Obviously, many banks issued new shares to address regulators' demands for capital ratios, therefore, I use per share figures in order to understand the dilution of the value for the shareholder. Also, when good results are obtained we should check if those results were originated by an increase in leverage. And finally, the leverage itself is a good indicator of risk.

The Benchmarking

I choose to use Bank of America (NYSE:BAC) as the benchmark for this comparison. This bank is a good example of a non-Eurozone bank that has gone through a public bail-out. BAC was rescued by the U.S. government in 2008-2009 and faced the regulators' demand to reinforce capital ratios (just like the Spanish banks have been facing since the 2010 sovereign debt crisis).

In the Spanish banks side, I choose: Banco Bilbao Vizcaya Argentaria (NYSE:BBVA), Santander (NYSE:SAN), Banco de Sabadell (OTC:BNDSF) and Banco Popular (OTCPK:BPESF). Other banks were excluded mainly due to a speculative profile.

Let's see the results obtained (Source: Reuters):

(click to enlarge)


BAC faced a tremendous challenge during the 2008 -2009 period. Since 2010, BAC has been committed to a downsizing that led to a smaller balance sheet. Right now, the bank has started to show some signs of recovery, which led to a stock price appreciation. Therefore, in my opinion, BoA is a good reference for where the Spanish banks should be in about one year.

BBVA is the closest bank in terms of growth in loans and deposits (it had the least decrease of all banks analyzed). It even got a better result for growth in assets than our benchmark. During the five years period, BBVA was able to keep the deleveraging process from getting out of control. The bank was able to reduce leverage by 22% while trimming the assets by only 17% (the least of the banks reviewed).

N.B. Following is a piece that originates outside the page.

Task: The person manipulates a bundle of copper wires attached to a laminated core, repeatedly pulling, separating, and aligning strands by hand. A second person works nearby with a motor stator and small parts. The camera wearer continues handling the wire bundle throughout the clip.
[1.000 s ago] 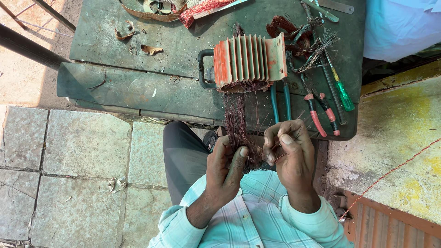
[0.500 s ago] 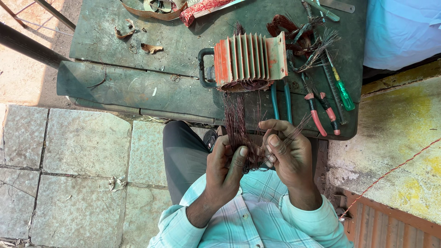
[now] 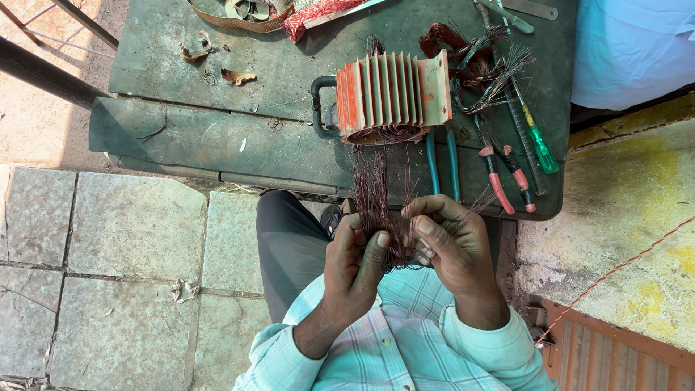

Santander was the best performer in terms of growth in net interest income which reveals the strength of the bank's overall business. On the other metrics, SAN was right behind BBVA. This evidences the similarities between the banks' profiles.

Banco de Sabadell wasn't far from Santander's performance, however, the high leverage halts any investment prospect. I fear that the bank's performance would be significantly worse if it had to lower the current levels of leverage.

Banco Popular had a really bad performance in the majority of the metrics used. Clearly, this bank will have structural profitability issues in the years to come.


From the results obtained I think that the best banks, the Spanish banking industry has to offer, are BBVA and Santander. Both are not far from the BAC's performance. I've wrote about Santander before: here and here. In those articles, I clearly state my belief that Santander has a great business potential. However, BBVA's performance surprised me and I believe that it deserves a closer look. Both banks are on a low profitability cycle but both seem to maintain a high profitability potential.